Honestly, I couldn't tell if this was a first meeting for the two- or not. There are too many indicators stating 'first time' and 'not first time' 

You have lost that noir feel to the story here. Think of everything, that's what I dislike most.

The writing itself is much cleaner though, so well done, you definitely put the miles in for the revision.

Kudos.



~Kev.


----------



## Eicca (Jun 26, 2014)

Oooh, good advice with the relationship thing. I knew something felt off, but couldn't quite place it. Thanks for bringing that up!



Greimour said:


> The Police should have training to deal with bereaved family members - if they lacked care enough to do that part of their job, it's a wonder they are Police at all. There is usually one who is willing at least and that's often the first thing they do when opportunity presents itself. If Rothlin is that person, referring to him by his first name is not the way to do it. Not if they are meeting for the very first time.



And this detail, the subpar police work, is all part of the story and will be explained as the story goes on.


----------



## Greimour (Jun 26, 2014)

Eicca said:


> Oooh, good advice with the relationship thing. I knew something felt off, but couldn't quite place it. Thanks for bringing that up!
> 
> 
> 
> And this detail, the subpar police work, is all part of the story and will be explained as the story goes on.



I expected that to be your answer, but it stretches the realms of believability for me. I can imagine it and believe it to happen... but then comes Rothlin. She makes the effort, but for 'CIA Op so young...' as you put it, she must have aced her exams, top of her class in training, excellent people skills, outstanding communication skills - yet she talks to 'Jeff' like an old acquaintance whilst not knowing him at all. Either that or they had already had a conversation, in which case he would have warmed up to her a little already (first name basis conversation) and would be less likely to ignore her when she comes asking how he is.

Would a CIA op ask "how are you?" to a stranger the first time they met after his brother just got murdered?

I am not being picky here... I am just struggling to 'believe' what I am reading. Whether you are writing about witches, crime, bad police, good villains (megamind), a talking mouse or a living robot (Johnny 5, Bicentennial man) - it has to be believable.

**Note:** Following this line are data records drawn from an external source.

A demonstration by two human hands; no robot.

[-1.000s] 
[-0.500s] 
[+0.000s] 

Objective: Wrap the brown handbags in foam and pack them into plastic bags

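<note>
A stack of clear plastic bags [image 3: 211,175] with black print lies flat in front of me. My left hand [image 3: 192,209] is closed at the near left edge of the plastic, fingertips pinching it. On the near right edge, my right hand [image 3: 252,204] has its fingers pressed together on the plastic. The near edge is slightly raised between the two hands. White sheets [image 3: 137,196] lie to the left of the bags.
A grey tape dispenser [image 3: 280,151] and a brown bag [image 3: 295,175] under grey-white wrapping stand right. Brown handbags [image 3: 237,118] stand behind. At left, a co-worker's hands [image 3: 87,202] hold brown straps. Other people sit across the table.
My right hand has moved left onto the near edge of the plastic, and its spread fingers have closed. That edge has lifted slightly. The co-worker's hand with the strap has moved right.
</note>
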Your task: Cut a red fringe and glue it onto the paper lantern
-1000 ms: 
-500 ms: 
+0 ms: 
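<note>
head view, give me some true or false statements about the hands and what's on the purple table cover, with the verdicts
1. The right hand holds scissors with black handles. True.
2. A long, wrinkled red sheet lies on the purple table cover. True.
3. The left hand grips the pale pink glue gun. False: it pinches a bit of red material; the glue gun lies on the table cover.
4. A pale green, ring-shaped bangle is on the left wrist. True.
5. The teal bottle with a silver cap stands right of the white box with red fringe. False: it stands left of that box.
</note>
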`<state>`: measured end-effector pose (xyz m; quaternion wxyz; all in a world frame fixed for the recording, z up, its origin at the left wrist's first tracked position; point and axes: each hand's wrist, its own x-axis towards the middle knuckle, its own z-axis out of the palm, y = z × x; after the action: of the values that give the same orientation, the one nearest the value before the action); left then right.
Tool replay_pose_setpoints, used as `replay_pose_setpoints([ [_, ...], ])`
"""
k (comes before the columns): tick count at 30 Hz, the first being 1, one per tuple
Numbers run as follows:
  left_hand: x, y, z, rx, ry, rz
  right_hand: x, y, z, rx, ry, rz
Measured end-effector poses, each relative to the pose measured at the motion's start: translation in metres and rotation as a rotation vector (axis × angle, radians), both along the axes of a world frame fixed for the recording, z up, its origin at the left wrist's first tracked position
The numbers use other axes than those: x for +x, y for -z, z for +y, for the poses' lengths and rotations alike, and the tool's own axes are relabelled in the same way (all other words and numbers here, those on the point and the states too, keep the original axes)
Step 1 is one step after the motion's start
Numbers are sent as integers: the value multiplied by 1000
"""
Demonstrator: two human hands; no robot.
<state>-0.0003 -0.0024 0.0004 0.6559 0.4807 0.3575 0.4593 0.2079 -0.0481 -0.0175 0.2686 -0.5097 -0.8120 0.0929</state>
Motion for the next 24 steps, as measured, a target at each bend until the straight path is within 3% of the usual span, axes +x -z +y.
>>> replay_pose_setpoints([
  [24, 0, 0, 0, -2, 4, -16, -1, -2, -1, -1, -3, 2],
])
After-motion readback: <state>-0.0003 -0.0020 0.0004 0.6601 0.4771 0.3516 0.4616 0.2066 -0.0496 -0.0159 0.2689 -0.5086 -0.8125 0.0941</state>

You can write about E.T and people will let themselves believe it - but ONLY if it is written in a way that can be believed. For me, the writing shown isn't enough for me to dismiss it as work that I can't believe but that's the path it is on.

Your title is 'opening segment' .. so basically start of your story.

I am happy to believe the Police fail at their job - but then comes Rothlin. I feel like I have missed far too much of the story already.

*1: Did Jeff and Rothlin know each other prior to this murder?*
*a.1*- "Hey, you ok" - "Jeff!! Answer me" - *goes on to kick his shoe* = they know each other
*a.2*- Questions  bombarded him, confusing him, making him sick. They had been targeted,  but by whom? Why was the CIA involved? This whole situation wasn’t  right. = don't know each other

*2: How did he know he/they was/were targeted?*

*3: Brother 'stabbed in the gut' *@ Do you think I can watch my brother get stabbed in the gut and still be…” The words jammed in his throat.
*3.a*: The knife  blade, shiny, black, three inches long, spring-loaded. Agony twisting  his brother’s face. Guns, suddenly, everywhere.
*Q:* So, he was shot with a knife blade? 
*~* That's not exactly stabbed in the gut... but OK... Now I am as confused as Jeff - more so even.
*3.b:* Guns, suddenly,  everywhere. The CIA. Medics. An ambulance. The agent forcing him behind  cover. Trying to break free. He couldn’t see, was he alive? Was he  alive??
*Q:* Holy crap, getting him behind cover? How fast was that response team? 
*Q*: Did they walk into the middle of a police operation?
*~* If they did, bad timing more than bad luck, no? Unless the operation was rescuing them in the first place - in which case the officers definitely would NOT be treating him in such a way. They basically failed their mission if that was the case. Also... in your other piece, it sounded like a random killing - another day in New York... now it sounds like an agenda. The story has entirely changed. Good things I suppose but it basically means following your new piece with the old one discarded.
*3.c:* The agent forcing him behind cover. Trying to break free. He couldn’t see, was he alive? Was he alive??
*~ *Don't think you need the double question: He couldn't see, what happened to his brother? Was he alive?!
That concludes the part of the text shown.